Notch and Delta stick briefly but tightly.

Cell type specification by Notch (N) in one cell and Delta (Dl) in another must happen quickly, before morphogenesis further changes the cellular landscape. On page 1217 Ahimou et al. find that the adhesion force between N and Dl peaks and drops in just 10 min, symptomatic of a peak and drop in intercellular signaling. Pulling on Dl can accelerate this process.

To measure the in vivo adhesion force between N and Dl, Ahimou et al. attached a Drosophila cell expressing one or the other protein to a cantilever tip of an atomic force microscope (AFM) and placed cells expressing the other protein in a culture dish. When they brought the AFM tip with the cell near those in the culture dish, they found that, unlike many biologically active molecular pairs, there was no attractive force detected between N and Dl.
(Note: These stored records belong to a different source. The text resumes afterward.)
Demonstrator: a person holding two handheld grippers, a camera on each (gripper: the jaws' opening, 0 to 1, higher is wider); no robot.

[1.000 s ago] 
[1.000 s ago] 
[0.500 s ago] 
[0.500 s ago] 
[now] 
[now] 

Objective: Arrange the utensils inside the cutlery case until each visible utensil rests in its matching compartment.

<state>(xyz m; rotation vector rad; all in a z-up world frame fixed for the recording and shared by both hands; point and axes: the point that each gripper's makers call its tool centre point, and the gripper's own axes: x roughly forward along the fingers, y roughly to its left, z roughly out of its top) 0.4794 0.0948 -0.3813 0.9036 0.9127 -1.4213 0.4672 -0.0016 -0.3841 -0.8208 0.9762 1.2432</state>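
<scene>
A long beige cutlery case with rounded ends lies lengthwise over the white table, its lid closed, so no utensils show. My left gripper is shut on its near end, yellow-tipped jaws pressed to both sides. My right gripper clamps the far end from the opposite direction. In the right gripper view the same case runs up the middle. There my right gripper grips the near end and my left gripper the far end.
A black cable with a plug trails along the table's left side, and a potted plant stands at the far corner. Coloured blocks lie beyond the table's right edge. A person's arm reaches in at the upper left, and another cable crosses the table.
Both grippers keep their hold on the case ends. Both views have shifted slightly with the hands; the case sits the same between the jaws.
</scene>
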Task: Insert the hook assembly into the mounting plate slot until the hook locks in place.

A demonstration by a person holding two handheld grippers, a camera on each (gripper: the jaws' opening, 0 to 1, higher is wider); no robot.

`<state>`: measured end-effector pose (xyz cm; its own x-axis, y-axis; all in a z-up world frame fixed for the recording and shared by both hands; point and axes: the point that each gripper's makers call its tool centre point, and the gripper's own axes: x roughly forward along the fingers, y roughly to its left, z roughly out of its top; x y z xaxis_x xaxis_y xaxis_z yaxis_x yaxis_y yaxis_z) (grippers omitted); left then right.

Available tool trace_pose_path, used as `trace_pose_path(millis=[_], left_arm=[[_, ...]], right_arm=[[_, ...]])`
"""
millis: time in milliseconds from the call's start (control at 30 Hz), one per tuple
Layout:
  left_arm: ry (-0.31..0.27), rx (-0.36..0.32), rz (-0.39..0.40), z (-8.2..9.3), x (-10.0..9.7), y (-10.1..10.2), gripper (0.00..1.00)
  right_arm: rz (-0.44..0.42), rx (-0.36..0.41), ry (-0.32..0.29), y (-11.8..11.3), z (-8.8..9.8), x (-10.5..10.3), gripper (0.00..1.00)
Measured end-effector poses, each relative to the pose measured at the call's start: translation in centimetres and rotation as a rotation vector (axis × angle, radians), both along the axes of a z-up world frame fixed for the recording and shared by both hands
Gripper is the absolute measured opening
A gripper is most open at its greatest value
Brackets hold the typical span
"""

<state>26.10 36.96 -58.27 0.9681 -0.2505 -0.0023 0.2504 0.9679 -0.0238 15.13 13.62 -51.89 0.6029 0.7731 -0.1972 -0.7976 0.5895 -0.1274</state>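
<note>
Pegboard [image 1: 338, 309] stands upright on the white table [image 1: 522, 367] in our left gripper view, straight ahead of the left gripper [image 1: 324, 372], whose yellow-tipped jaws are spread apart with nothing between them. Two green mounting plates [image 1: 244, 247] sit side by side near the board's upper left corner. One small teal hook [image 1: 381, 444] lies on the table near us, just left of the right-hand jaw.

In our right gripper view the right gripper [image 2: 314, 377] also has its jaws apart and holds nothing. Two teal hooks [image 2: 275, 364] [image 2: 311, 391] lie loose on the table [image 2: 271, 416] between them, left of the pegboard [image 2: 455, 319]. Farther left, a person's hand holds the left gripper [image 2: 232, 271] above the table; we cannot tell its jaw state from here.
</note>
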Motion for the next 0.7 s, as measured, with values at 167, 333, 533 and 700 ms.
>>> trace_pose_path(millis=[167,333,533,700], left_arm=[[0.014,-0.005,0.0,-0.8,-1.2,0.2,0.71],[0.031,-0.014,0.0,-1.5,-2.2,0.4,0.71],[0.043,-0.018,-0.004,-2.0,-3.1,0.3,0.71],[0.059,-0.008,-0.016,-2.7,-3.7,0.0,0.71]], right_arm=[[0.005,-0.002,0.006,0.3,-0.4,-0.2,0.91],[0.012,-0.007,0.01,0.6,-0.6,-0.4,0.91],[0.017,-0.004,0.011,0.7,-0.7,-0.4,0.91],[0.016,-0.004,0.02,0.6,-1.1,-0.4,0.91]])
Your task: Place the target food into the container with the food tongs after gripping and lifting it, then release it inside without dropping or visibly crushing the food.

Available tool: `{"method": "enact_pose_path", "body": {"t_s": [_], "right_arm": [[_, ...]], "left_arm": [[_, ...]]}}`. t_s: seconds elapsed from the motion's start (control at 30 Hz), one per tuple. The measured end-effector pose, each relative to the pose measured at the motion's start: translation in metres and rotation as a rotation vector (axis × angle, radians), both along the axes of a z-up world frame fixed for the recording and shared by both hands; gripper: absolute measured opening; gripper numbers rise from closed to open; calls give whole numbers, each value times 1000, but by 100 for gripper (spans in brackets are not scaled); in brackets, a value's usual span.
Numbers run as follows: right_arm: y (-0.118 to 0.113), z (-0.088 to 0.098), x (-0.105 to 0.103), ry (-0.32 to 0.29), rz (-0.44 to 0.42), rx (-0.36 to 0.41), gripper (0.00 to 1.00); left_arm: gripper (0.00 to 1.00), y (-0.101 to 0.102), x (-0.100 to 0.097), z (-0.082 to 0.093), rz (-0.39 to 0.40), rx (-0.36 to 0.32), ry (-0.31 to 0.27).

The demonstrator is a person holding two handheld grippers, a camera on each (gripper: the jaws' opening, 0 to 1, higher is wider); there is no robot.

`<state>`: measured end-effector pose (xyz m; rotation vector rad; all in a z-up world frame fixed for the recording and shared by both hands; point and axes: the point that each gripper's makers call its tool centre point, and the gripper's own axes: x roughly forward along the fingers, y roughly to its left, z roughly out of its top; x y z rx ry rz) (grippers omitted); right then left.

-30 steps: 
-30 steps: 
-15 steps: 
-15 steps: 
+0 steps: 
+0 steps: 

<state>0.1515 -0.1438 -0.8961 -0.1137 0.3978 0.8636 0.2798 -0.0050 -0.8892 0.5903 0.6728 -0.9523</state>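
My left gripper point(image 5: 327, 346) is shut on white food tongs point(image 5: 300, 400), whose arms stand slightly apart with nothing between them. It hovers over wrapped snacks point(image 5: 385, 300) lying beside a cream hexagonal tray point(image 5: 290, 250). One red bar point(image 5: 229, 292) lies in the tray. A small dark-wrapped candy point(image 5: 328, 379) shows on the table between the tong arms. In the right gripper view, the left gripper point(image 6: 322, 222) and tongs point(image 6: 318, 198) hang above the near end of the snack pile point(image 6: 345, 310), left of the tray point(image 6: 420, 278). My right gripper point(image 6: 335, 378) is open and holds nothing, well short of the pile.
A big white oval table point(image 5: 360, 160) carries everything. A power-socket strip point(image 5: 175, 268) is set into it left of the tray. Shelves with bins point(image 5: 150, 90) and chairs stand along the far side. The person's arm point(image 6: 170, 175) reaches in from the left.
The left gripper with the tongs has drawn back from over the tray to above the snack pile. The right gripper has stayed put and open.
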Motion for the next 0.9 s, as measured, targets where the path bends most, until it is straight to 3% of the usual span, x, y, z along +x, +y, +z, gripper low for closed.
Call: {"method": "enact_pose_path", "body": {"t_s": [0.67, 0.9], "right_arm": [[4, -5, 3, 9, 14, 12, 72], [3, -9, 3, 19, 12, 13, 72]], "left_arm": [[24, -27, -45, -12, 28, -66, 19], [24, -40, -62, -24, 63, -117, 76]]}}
After pushing the cells together, however, it took up to 14 nN of force to detach them, which is 50 to 250 times the force it takes to dislodge streptavidin from biotin.

Binding of Dl to N is known to cause cleavage of the intracellular, signaling domain of N by presenilin. This proceeded at the highest rate when the adhesion forces between the proteins was high. The force required to separate N and Dl expressing cells dropped off after presenilin cleavage and fell to nearly zero in just 10 min, suggesting that the proteins complete their signaling reaction quickly.

Both the brief and rapid signaling, as well as the increased signaling rate induced by Dl pulling, fits with the role of the N-Dl signaling during development, when there are morphogenetic movements and rapid changes in cell identity. Previous work has identified numerous factors that regulate N-Dl signaling. The team plans to use their new AFM system to decipher the biochemical and biophysical impact of these regulators.